Superb writing and beautifully expressive art combine to in a griping and inventive comic. On the 2nd of September 1666 a great comet passed over London, houses were set on fire and many died. The earth cracked open and gases flooded up that reanimated the dead and a desperate battle between the living and the living dead began. A bite from a zombie is infectious, it will turn the living into a zombie too, Titus Defoe fights the tide of zombies using weapons designed by Issac Newton and inoculated against the zombie infection by a cordial. It becomes clear that there is much more to the comet and the zombie attacks than chance, there is a much greater battle being fought. The story unfolds with great panache, the reveals are well paced, the action is amazing and the cast are exciting and engaging.
Pat Mills has managed to find a genuinely new way of telling a zombie story and using it to reach for a much bigger story at the same time. By placing the story in the context of post Civil War England he has an extraordinary context where huge political, social, religious and economic divisions strained the fabric of society.
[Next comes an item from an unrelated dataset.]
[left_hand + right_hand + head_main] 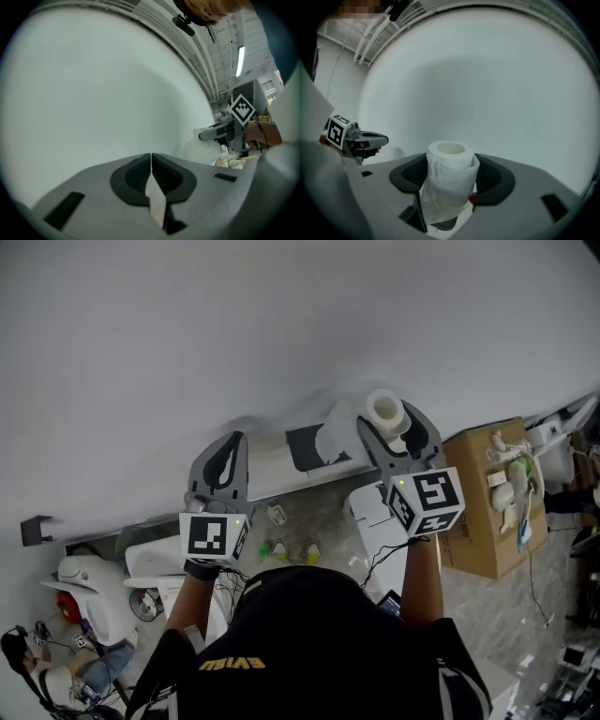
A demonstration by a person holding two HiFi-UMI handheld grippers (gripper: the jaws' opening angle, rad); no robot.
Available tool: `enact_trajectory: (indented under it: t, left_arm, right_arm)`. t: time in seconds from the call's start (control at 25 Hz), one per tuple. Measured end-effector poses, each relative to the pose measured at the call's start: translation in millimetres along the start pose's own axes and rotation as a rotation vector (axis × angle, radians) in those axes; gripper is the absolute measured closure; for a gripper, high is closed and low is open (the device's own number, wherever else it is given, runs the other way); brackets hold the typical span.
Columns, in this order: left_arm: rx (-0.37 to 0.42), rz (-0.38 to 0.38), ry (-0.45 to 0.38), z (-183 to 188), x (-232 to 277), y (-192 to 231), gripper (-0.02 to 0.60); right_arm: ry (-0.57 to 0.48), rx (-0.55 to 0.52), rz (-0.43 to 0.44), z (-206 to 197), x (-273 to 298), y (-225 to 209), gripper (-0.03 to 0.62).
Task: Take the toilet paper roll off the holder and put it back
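The white toilet paper roll (384, 409) stands upright between the jaws of my right gripper (397, 430), held up close to the white wall. In the right gripper view the roll (449, 180) fills the gap, a loose sheet hangs down its front, and the dark pads press on both its sides. My left gripper (221, 469) is raised at the left with nothing in it. Its jaws meet in the left gripper view (151, 161). A small black bracket (36, 529) sticks out of the wall far left; I cannot tell whether it is the holder.
A white ledge (281, 465) with a dark panel runs along the wall below the grippers. A cardboard box (478, 512) with small items on top stands at the right. White fixtures and cables lie on the floor at lower left (84, 592).
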State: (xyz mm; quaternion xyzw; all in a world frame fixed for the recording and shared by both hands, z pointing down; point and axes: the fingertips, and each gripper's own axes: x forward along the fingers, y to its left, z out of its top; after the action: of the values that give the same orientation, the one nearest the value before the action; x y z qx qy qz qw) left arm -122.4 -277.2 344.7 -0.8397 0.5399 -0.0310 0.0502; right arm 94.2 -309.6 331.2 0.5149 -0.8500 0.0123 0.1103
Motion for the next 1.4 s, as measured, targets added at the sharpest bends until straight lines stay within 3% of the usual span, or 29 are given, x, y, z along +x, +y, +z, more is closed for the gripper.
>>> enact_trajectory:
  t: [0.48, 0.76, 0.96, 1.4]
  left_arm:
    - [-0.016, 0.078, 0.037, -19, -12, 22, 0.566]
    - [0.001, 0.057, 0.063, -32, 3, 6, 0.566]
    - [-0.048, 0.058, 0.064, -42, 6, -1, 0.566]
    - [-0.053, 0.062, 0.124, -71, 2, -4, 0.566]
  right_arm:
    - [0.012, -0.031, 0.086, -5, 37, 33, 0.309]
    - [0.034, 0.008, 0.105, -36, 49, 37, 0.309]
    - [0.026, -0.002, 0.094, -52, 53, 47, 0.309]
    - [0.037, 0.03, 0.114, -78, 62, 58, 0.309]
The story utilises historical characters in a wonderfully inventive way to place the zombies in the context of a greater war that is spoken of but critically never fully explained. The adds depth to the savage action on the front lines of the struggle against the “reeks”.
Leigh Gallaher’s black and white art is astounding, his command of both savage action sequences and the way that his cast are both wholly individual and expressive is a joy. He takes full advantage of the story and gives it a fierce reality that makes the struggle against the”reeks” a grippingly close run affair.
Any comic where the reanimated head of Oliver Cromwell stuck on a pole leading a New Moral Army of zombies in an assault on a naked Charles II in his palace is only one small episode has ambition, this comic fully realises that ambition and then pushes even further. Brilliant.